I don't know how it is handled anymore, but one of my units used to administer a PT test every month, but unless you scored above your normal the test was recorded on the APFT card but only the highest 2 were recorded as "Record Test" Perhaps it was because as a support unit we had soldiers constantly doing support missions which oftentimes did not allow one to keep up a constant PT regimen. I had a time I had to do a PT test the day after spending 2 weeks in the field, so needless to say that test score sucked wind. The humorous part was sitting with my squad leader and helping him write the mandatory counseling statement for failing the test, although we both that the next month would be better and it was. I'm not sure how to handle a unit that only tests twice a year, I would think there would be a need to have a make-up date for soldiers on leave, off-duty due to SDO, CQ, etc. and to catch the malingerers who are trying to skate out of the test.

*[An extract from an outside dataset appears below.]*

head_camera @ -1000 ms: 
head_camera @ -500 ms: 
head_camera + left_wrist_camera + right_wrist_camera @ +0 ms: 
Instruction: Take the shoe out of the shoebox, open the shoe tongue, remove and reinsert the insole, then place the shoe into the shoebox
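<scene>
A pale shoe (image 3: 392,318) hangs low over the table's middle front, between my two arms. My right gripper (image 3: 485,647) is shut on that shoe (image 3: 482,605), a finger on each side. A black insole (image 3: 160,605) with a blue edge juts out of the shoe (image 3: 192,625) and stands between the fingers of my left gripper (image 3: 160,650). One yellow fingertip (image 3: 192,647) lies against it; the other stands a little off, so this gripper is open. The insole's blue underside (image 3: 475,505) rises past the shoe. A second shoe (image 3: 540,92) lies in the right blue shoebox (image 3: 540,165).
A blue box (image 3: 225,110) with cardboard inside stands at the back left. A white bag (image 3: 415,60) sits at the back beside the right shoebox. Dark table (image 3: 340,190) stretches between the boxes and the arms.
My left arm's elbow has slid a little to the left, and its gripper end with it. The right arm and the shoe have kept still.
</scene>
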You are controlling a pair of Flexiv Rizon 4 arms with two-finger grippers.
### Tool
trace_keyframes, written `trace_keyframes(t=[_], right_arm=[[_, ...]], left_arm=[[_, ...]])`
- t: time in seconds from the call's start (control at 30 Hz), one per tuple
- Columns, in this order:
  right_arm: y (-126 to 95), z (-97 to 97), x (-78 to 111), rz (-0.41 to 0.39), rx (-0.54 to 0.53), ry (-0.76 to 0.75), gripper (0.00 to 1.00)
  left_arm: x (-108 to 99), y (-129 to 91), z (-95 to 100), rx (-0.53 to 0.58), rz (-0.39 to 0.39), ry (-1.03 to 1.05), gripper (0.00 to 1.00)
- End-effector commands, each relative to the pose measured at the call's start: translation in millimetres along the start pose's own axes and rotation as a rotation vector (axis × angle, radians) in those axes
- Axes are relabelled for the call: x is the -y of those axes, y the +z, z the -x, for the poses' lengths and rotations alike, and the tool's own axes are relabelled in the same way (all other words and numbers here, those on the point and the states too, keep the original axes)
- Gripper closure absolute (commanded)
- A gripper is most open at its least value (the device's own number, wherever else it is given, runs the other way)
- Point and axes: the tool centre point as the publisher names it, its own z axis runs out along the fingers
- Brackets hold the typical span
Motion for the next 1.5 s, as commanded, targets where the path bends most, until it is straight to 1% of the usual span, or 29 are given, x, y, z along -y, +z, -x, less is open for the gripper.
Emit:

Not performing to standard on an APFT is a failed APFT. There are things leadership can do should an injury occur, including marking the APFT as a diahgnodtic, removing you from the APFT area and sending you to the aide station for treatment, or holding onto your PT card until your injury can be verified. It is also appropriate to tell your first line or the NCOIC of there is a reason you shouldn't take the APFT, such as recent illness or injury that may effect your ability to perform. But ultimately if you start the APFT and bolo you may just have to eat it and retest later when you're recovered.
A lot of times the leadership will hive the benefit of the doubt. Even if it does count as a "failure" the command might not flag the soldier or give him any negative actions.
There is no provisions when it comes to combat so why have provisions for the pt test. Make it as real as possible. If a soldier rolled their ankle in combat they would get back up and run, but a. REMF would just not do the pt test because it would simulate too much like war.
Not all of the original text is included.